Qui il nuovo comma aggiunto all'art. 57 del DPR 131/86:Il D.Lgs. 139/24, pubblicato in G.U. n. 231 del 02/10/24, dispone la modifica di un articolo del Testo Unico sull'Imposta di Registro, in cui si dispone (finalmente, secondo me) che nella cause civili nonché per i D.I., le spese di registrazione siano richieste dall'Agenzia delle Entrate in prima battuta nei confronti della parte o parti soccombenti (o debitori ingiunti) e, SOLO IN CASO DI INFRUTTUOSO RECUPERO DELL'IMPOSTA, nei confronti delle altre parti del giudizio (o della parte che ha promosso l'ingiunzione di pagamento), recuperando così il criterio della solidarietà che però assume ora il carattere della sussidiarietà per le parti vittoriose in giudizio (se quindi non vi sia stata compensazione totale o parziale delle spese, aggiungerei io).
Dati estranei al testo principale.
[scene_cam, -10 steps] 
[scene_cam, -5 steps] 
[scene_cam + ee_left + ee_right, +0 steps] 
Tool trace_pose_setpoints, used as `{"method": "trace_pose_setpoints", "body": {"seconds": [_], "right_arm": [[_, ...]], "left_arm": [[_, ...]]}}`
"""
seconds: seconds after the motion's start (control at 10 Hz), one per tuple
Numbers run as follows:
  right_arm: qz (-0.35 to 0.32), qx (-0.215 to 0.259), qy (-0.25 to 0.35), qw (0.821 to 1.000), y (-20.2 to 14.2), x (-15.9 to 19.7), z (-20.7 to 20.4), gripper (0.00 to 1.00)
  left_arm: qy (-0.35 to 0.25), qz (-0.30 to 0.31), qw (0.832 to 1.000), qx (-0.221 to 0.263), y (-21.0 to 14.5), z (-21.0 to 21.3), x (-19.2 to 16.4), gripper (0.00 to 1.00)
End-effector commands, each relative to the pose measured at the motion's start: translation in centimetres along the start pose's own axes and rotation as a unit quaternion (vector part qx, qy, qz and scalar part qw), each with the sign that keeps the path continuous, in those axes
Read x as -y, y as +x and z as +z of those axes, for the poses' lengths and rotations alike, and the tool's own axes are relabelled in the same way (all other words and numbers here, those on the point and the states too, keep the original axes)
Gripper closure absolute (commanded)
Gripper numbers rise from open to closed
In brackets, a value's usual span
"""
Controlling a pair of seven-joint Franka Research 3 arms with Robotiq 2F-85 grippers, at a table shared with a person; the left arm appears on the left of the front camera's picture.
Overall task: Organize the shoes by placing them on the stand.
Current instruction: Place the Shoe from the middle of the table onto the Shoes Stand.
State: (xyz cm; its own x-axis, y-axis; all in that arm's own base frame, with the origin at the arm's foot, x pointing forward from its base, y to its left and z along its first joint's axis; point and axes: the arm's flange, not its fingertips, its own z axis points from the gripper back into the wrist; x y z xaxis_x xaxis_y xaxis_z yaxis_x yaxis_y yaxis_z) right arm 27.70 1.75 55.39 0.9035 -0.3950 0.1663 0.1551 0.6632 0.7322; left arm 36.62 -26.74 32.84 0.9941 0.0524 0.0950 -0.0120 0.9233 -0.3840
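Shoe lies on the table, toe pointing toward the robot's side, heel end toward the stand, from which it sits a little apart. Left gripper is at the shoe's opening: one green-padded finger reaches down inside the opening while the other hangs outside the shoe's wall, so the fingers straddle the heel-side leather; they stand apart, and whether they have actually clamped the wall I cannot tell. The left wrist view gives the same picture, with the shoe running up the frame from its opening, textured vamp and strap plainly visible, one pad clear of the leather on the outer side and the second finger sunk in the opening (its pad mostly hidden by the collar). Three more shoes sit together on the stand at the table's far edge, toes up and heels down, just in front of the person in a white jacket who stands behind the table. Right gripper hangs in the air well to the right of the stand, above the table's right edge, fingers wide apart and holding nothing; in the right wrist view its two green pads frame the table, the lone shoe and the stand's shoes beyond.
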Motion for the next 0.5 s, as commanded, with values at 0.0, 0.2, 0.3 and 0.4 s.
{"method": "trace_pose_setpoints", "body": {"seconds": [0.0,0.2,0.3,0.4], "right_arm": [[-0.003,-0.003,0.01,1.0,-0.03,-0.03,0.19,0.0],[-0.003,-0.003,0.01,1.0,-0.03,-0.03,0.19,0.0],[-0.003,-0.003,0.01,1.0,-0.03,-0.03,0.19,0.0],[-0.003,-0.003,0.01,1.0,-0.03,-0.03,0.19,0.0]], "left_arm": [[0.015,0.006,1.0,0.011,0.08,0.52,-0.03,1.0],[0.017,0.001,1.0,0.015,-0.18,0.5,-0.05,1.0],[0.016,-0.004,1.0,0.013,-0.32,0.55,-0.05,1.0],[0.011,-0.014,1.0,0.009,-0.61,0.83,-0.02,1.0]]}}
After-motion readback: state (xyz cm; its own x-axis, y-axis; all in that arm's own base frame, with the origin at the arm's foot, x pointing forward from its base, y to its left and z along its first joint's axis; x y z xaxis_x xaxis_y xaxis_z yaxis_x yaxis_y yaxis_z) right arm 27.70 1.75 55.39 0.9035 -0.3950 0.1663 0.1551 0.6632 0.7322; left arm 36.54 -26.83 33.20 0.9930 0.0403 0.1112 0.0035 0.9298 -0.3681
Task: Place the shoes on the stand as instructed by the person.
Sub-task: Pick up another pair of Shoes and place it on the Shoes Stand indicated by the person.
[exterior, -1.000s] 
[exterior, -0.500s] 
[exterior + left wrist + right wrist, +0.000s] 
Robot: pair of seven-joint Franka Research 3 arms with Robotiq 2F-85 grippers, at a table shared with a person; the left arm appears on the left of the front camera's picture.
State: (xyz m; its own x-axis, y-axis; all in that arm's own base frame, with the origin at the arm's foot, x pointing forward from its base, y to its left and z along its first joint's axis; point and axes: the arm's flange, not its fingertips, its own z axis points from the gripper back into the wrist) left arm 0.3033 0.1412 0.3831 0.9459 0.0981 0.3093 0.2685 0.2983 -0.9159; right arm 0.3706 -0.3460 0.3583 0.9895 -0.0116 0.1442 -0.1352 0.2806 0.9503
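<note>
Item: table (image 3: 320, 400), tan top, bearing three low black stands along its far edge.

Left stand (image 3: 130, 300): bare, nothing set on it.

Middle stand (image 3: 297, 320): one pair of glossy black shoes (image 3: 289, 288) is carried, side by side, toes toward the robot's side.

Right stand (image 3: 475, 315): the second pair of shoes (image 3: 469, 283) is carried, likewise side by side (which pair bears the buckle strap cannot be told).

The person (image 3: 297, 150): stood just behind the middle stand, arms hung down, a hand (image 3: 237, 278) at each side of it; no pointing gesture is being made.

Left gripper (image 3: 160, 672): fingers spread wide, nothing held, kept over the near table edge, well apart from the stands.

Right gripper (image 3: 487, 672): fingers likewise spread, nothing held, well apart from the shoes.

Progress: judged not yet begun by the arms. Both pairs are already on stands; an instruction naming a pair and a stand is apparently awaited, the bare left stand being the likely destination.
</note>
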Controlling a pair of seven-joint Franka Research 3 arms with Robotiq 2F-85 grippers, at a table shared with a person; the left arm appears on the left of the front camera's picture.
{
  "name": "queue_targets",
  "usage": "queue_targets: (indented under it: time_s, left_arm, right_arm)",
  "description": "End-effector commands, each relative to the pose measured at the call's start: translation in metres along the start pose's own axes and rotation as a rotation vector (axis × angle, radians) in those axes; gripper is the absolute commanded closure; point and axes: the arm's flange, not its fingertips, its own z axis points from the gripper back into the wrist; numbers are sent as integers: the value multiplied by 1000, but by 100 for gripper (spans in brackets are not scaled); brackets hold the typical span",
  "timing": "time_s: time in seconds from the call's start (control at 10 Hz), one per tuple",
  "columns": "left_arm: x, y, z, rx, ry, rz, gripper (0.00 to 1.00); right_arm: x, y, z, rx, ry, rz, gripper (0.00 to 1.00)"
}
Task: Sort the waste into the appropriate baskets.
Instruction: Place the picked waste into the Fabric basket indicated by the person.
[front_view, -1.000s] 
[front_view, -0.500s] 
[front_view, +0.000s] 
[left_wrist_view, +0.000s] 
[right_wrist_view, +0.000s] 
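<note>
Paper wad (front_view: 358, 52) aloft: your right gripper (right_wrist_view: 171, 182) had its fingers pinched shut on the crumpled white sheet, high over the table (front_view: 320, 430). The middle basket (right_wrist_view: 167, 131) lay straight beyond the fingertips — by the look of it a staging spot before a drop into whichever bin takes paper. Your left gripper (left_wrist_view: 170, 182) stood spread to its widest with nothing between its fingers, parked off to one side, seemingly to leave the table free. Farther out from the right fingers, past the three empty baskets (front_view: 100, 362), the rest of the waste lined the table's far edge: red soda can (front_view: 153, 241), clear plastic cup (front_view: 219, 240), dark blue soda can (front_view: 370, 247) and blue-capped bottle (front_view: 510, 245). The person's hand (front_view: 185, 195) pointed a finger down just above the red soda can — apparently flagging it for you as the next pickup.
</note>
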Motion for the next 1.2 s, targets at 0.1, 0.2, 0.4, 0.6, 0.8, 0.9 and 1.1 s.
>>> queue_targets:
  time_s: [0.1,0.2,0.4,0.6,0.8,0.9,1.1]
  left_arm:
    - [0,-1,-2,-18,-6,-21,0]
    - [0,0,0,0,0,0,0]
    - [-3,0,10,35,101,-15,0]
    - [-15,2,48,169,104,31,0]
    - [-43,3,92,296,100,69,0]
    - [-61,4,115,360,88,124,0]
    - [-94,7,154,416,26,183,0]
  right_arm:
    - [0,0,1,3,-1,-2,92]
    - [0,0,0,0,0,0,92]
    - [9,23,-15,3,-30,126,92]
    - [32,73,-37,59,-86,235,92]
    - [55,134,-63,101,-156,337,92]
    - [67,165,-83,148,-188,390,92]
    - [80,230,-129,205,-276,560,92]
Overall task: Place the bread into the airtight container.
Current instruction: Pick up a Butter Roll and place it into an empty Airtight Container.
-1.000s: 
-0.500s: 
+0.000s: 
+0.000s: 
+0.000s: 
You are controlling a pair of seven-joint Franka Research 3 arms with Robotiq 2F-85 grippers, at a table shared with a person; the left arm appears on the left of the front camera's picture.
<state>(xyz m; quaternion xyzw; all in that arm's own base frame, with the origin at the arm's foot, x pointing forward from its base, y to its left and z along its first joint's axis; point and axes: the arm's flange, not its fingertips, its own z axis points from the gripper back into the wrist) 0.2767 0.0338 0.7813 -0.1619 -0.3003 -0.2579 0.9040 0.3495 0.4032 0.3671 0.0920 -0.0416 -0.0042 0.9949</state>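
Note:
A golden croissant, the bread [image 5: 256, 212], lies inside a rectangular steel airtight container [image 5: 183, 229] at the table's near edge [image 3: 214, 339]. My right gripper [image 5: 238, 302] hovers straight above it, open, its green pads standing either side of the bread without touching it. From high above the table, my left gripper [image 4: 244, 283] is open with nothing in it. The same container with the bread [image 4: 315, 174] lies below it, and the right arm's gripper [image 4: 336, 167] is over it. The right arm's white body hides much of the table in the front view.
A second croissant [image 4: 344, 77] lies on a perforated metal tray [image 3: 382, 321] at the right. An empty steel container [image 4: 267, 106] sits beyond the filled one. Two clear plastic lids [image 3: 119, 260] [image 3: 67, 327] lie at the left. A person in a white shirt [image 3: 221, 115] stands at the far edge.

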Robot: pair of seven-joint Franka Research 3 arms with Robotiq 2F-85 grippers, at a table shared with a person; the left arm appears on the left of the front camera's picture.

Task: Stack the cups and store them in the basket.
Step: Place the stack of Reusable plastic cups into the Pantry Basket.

1) al comma 1, la parola: «633,» e' soppressa e dopo le
parole: «del Codice di procedura civile», sono inserite le seguenti:
«, salvo quanto previsto dal comma 1.1»; 2) dopo il comma 1, e' inserito il seguente: "1.1 Per i provvedimenti dell'autorita' giudiziaria recanti
condanna al pagamento di somme e valori e ad altre prestazioni o alla
consegna di beni di qualsiasi natura, compresi i provvedimenti di cui
all'articolo 633 del codice di procedura civile, la registrazione e'
eseguita, in deroga alla previsione di cui all'articolo 16, comma 1,
a prescindere dal pagamento dell'imposta. L'ufficio dell'Agenzia
delle entrate richiede il pagamento dell'imposta alla parte
condannata al pagamento delle spese ovvero al debitore nei cui
confronti il decreto ingiuntivo e' divenuto esecutivo. L'avviso di
liquidazione per la richiesta dell'imposta e' notificato anche alle
altre parti del giudizio o al creditore, che rispondono in solido per
il pagamento dell'imposta se l'azione di riscossione nei confronti
del debitore principale si rivela infruttuosa. Fino al verificarsi di
tale evento, i termini per la richiesta dell'imposta principale nei
confronti degli obbligati in via sussidiaria sono sospesi."